The film itself, which is cast in the form of flashbacks from the memoirs of Chokai’s widow -- who is buried in a village outside of Paris under a cross that Kazakh activists hope to replace with a crescent -- covers all the key events of his life. Over the last three years, it was filmed in Central Asia, the Caucasus, and Western Europe.
To be released in May in Kazakhstan as well as in Moscow, Berlin and Paris, the film is certain to attract attention and controversy. Indeed, its director, S. Narymbetov, says that he is “ready for anything,” from condemnation by “old communists” to expressions of wonder by others who know little of this remarkable man.

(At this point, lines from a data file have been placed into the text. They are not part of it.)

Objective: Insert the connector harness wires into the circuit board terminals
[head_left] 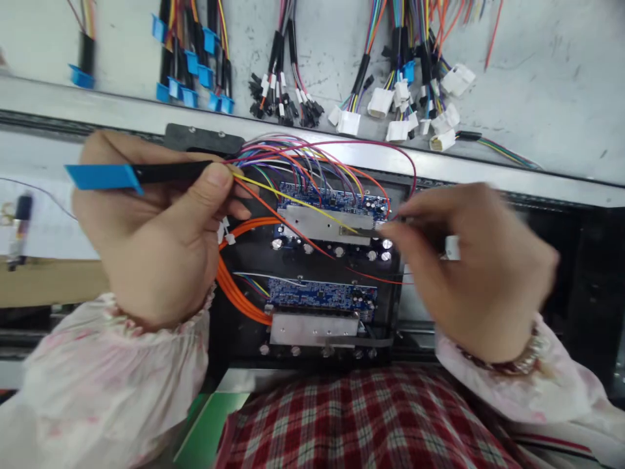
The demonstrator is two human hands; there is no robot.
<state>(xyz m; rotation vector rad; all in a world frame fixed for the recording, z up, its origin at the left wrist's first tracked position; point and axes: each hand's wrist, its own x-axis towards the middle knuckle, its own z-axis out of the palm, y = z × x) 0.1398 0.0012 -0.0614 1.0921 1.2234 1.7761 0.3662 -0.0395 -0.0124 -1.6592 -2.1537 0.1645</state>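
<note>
My left hand [161, 228] pinches a wire harness [170, 173] by its black sleeve, and a blue connector [103, 177] sticks out to the left. Loose yellow, orange and dark red wires run from it to the right. My right hand [469, 260], smeared by motion, has thumb and forefinger together at the dark red wire [414, 169]. Between and below the hands is the upper blue circuit board [336, 195] with a silver metal plate and many coloured wires at its top edge. A second circuit board [322, 293] lies nearer me.
Several blue-ended harnesses [190, 65] and harnesses with white connectors [381, 102] lie on the grey surface beyond the metal rail [146, 111]. Thick orange cables [234, 286] loop left of the boards. A marker [19, 228] lies on paper at far left.
</note>
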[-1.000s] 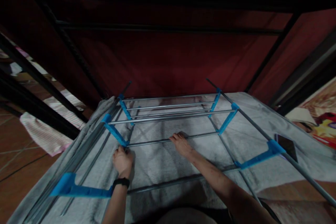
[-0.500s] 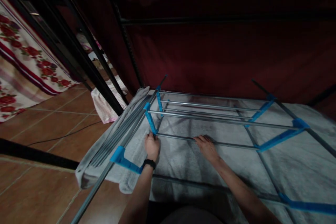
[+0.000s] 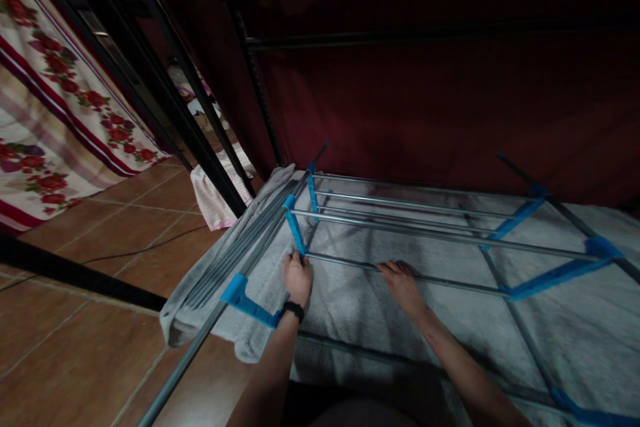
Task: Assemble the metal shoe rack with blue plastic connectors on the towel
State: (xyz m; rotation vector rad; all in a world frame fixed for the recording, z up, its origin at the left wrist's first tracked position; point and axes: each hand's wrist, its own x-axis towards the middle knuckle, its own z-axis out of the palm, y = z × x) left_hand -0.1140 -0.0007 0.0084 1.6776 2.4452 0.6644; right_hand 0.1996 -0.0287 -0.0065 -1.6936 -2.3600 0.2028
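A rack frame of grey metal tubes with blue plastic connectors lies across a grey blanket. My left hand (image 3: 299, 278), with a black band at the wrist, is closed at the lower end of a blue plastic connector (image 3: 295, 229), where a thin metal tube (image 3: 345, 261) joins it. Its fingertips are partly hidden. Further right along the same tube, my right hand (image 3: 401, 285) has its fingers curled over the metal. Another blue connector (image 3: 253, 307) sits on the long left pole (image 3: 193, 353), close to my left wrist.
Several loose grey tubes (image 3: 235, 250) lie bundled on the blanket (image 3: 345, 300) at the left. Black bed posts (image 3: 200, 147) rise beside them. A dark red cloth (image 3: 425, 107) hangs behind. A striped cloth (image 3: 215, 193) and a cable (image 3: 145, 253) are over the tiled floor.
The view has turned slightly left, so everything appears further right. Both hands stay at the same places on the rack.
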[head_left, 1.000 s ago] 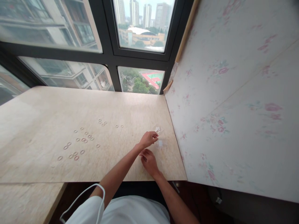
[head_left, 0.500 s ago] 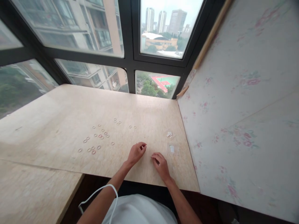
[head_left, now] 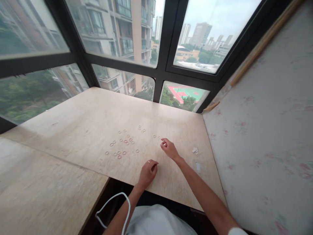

Young people in Central Asia today, the director said, “unfortunately do not know anything not only about Chokai but even about more well-known persons such as Marx, Engels, Lenin … The current generation is growing up under the strong influence of American thrillers.”
“In making our film,” the Kazakh director stressed in conclusion, “we are reestablishing native history for the future generation as well as for those compatriots who still grieve for Chokai.” And thus, this film gives the long dead leader of Turkestan yet another chance to serve his people.